El autobús salía de la carretera
general y cruzaba el río por el puente de piedra con las estatuas de un rey y
una reina encaramadas en la balaustrada, una a cada lado sobre la piedra fría.
Sobre el suelo de cantos rodados, el autobús traqueteaba antes de girar y el
rey inmemorial y aburrido, situado a la altura de las ventanillas parecía
habernos estado esperando y darnos ahora la bienvenida.
El parque estaba hundido entre un
nudo de carreteras, detenido junto al río o junto al río fluyendo muy
lentamente, oculto de los coches por el ramaje de los chopos.

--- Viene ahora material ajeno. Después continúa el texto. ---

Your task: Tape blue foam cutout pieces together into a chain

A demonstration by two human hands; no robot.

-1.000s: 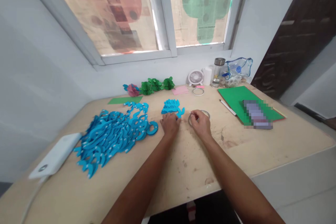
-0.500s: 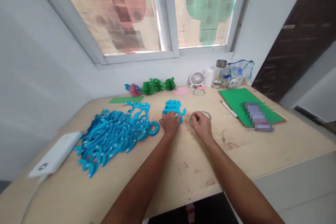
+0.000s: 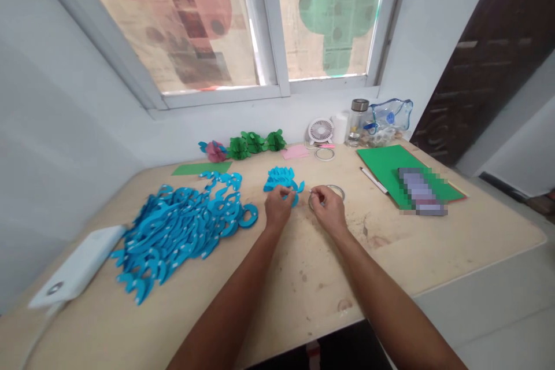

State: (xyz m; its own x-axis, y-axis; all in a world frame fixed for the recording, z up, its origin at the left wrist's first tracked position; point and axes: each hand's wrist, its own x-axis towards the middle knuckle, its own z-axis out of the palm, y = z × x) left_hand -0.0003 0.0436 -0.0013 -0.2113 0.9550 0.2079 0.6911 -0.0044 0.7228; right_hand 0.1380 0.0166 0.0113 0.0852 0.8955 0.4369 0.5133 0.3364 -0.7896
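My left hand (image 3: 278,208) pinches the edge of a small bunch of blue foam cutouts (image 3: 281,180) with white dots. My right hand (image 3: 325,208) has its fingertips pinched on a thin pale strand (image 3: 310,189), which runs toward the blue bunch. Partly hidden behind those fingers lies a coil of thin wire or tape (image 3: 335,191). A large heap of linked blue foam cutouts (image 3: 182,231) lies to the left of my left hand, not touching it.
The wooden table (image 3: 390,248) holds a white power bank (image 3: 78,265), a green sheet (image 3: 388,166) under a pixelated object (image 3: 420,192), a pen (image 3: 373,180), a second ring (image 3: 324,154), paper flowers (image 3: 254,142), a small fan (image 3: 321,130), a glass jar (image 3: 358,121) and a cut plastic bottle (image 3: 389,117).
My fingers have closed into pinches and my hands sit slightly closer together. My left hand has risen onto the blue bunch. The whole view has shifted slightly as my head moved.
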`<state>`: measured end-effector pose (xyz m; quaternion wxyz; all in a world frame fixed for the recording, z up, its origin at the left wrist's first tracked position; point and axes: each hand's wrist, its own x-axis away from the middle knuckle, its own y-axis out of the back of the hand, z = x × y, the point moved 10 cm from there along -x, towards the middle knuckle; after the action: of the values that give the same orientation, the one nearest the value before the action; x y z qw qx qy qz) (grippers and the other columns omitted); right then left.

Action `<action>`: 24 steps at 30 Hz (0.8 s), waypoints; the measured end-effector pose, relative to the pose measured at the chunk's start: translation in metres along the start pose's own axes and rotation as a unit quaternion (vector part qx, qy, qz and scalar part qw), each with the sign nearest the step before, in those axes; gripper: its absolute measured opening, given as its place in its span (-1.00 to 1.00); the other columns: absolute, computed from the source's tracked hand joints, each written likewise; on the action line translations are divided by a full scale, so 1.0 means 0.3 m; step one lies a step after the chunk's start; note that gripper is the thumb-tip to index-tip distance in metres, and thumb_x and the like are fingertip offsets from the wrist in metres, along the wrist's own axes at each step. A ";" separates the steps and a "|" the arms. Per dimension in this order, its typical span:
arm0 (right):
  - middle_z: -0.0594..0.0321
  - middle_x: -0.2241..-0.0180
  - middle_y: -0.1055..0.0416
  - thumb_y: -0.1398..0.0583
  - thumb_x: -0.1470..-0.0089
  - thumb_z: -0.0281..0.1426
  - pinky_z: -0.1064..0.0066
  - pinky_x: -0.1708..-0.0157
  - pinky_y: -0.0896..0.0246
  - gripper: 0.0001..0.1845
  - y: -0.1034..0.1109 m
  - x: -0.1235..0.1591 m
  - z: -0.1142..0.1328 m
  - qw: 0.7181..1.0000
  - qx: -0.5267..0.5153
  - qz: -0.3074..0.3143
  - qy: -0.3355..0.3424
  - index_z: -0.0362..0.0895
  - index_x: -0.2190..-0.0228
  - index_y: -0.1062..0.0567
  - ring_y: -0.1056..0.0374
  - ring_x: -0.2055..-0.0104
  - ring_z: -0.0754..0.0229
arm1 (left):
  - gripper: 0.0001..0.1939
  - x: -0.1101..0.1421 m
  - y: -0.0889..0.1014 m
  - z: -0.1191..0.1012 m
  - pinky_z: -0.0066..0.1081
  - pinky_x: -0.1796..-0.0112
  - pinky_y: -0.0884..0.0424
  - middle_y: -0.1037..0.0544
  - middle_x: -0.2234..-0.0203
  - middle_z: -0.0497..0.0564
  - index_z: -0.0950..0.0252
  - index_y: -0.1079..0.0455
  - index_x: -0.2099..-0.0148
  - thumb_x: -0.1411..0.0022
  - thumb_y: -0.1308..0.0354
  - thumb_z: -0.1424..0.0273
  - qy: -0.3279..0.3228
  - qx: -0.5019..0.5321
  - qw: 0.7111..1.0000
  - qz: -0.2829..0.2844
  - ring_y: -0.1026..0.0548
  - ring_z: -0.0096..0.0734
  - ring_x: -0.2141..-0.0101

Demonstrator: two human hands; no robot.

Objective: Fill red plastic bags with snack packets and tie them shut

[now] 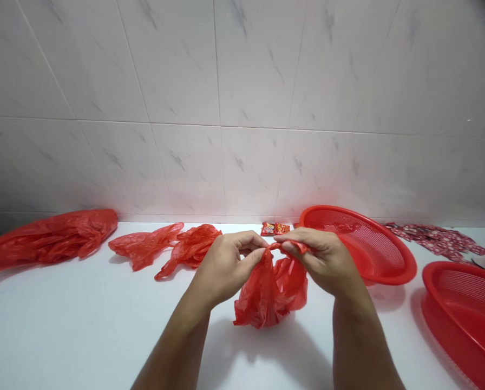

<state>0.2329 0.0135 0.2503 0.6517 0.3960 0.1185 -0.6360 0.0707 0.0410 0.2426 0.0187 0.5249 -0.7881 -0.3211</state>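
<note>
A thin red plastic bag [262, 298] hangs between my two hands, just over the white table. My left hand [234, 265] pinches its gathered top between thumb and fingers. On the other side, my right hand [321, 257] is closed on the twisted end of the same bag. The bag's lower part bulges out; what it holds, if anything, I cannot make out. Just behind my hands, small red and yellow packets [275, 228] lie near the wall.
Crumpled red bags [191, 246] lie left of my hands, with a larger red bundle [64, 238] at far left. To the right are a tilted red basket [372, 244] and a second red basket [441, 314]. Patterned packets [437, 238] are spread behind them on the white table [84, 325].
</note>
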 end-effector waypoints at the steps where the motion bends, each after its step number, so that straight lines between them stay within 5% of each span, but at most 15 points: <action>1: 0.20 0.22 -0.63 -0.26 -0.34 -0.23 0.31 0.20 -0.41 -0.80 0.021 0.003 -0.020 0.999 0.031 -0.012 -0.022 0.01 0.21 -0.70 -0.53 0.19 0.13 | -0.80 0.001 0.027 0.013 -0.34 0.25 -0.46 -0.70 0.33 -0.06 0.16 -0.58 0.24 -0.39 -0.15 0.30 0.011 -0.038 0.999 -0.027 -0.62 -0.29 0.28; 7: 0.20 0.35 -0.55 -0.20 -0.30 -0.08 0.33 0.34 -0.25 -0.59 0.220 0.060 -0.208 0.968 0.182 -0.048 -0.166 -0.07 0.46 -0.57 -0.44 0.30 0.12 | -0.83 0.032 0.238 0.157 -0.36 0.50 -0.37 -0.68 0.44 0.00 0.17 -0.48 0.41 -0.25 -0.17 0.35 0.153 -0.139 0.967 -0.152 -0.60 -0.22 0.43; 11: 0.18 0.42 -0.53 -0.19 -0.27 -0.01 0.35 0.41 -0.22 -0.55 0.296 0.104 -0.300 0.954 0.135 -0.093 -0.250 -0.09 0.44 -0.54 -0.39 0.39 0.14 | -0.82 0.047 0.266 0.173 -0.39 0.49 -0.42 -0.69 0.36 -0.01 0.17 -0.48 0.36 -0.30 -0.15 0.29 0.172 -0.123 0.966 -0.147 -0.64 -0.23 0.37; 14: 0.13 0.39 -0.56 -0.17 -0.31 0.05 0.38 0.45 -0.27 -0.53 0.192 0.096 -0.290 0.960 -0.053 -0.075 -0.265 -0.09 0.26 -0.55 -0.41 0.42 0.15 | -0.82 0.045 0.229 0.127 -0.35 0.36 -0.50 -0.70 0.28 -0.03 0.16 -0.50 0.27 -0.35 -0.16 0.22 0.127 -0.091 0.977 -0.147 -0.66 -0.21 0.25; 17: 0.10 0.24 -0.57 -0.15 -0.33 0.10 0.36 0.39 -0.41 -0.50 -0.020 0.066 -0.205 0.948 -0.192 0.052 -0.247 -0.07 0.14 -0.51 -0.51 0.30 0.12 | -0.80 0.033 0.152 0.057 -0.31 0.22 -0.53 -0.70 0.26 -0.03 0.17 -0.52 0.20 -0.39 -0.17 0.20 0.064 -0.050 0.989 -0.122 -0.65 -0.23 0.21; 20: 0.17 0.26 -0.52 -0.14 -0.34 0.11 0.31 0.26 -0.50 -0.50 -0.195 0.057 -0.115 0.931 -0.231 0.178 -0.221 -0.09 0.23 -0.47 -0.50 0.27 0.18 | -0.79 0.023 0.069 -0.014 -0.31 0.17 -0.51 -0.67 0.30 -0.04 0.19 -0.52 0.22 -0.43 -0.14 0.24 -0.001 -0.033 0.996 -0.084 -0.62 -0.28 0.24; 24: 0.24 0.32 -0.43 -0.14 -0.36 0.07 0.39 0.30 -0.46 -0.49 -0.235 0.035 -0.071 0.929 -0.264 0.176 -0.191 -0.11 0.36 -0.37 -0.43 0.32 0.25 | -0.78 0.032 0.025 -0.034 -0.28 0.12 -0.50 -0.65 0.16 0.02 0.15 -0.46 -0.02 -0.44 -0.14 0.19 -0.001 0.003 0.997 -0.073 -0.61 -0.22 0.11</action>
<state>0.1770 0.0285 0.2036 0.8447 0.0950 0.0841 -0.5200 0.0641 0.0299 0.2516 -0.0074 0.5803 -0.7491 -0.3195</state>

Lo primero que encontrábamos al
llegar era la caseta blanca y clausurada donde morían los raíles del antiguo
tranvía. Eran las primeras horas de la tarde y el sol encendiéndolos parecía señalarnos el camino. Por otro puente,
pero éste de cemento y con barandillas de hierro roñoso, cruzábamos de nuevo el
río, algunos ya vestidos con chandall, corriendo atléticamente, como un
ejército.
Otros, cuatro o cinco, entre los
que me encontraba lo hacíamos renuentemente, encendiendo los primeros
cigarrillos, oteando el río.
A veces, viendo el paso
gimnástico, marcial, de los compañeros que nos precedían, tenía la impresión de
que el parque era un campo de concentración.
El parque era una cuña entre
carreteras siguiendo el cauce del río…Lo atravesaba una avenida de castaños en
cuyo fondo, lejanas, blanqueaban las crestas de la sierra. Sobre los campos de
fútbol se levantaba un cuadrilátero, con cada una de sus caras pintadas –azul
cielo, amarillo, verde, rosado- y en cada una de ellas la esfera y las agujas
metálicas de un reloj. Ese dado de colores asomando, melancólico y existencial,
entre los árboles, sobre las gradas vacías- tenía el aspecto naif del juguete
abandonado de un niño gigante.
Algunas tardes, sentados en las
gradas, enfriándonos el culo, mirábamos el juego de nuestros compañeros con una
mezcla de envidia y de desprecio.
Pero la mayoría de veces, sin
siquiera cruzar la línea de castaños, nos dirigíamos a las márgenes del río.
Junto al agua, con las riberas de color de miel por la avalancha de hojas
caídas, había un edificio alargado de piedra húmeda y con soportales que
antiguamente había albergado taquillas y vestuarios. Un pasadizo ancho y
expuesto a las corrientes de aire lo atravesaba comunicando la ribera con la
avenida central del parque. Cuando llovía, nos refugiábamos en los soportales. Casi
siempre nos sentábamos en unos bancos de madera, fijos al suelo, en torno a
mesas de chapa con cuadros de ajedrez, de cara al río y a la pequeña isla.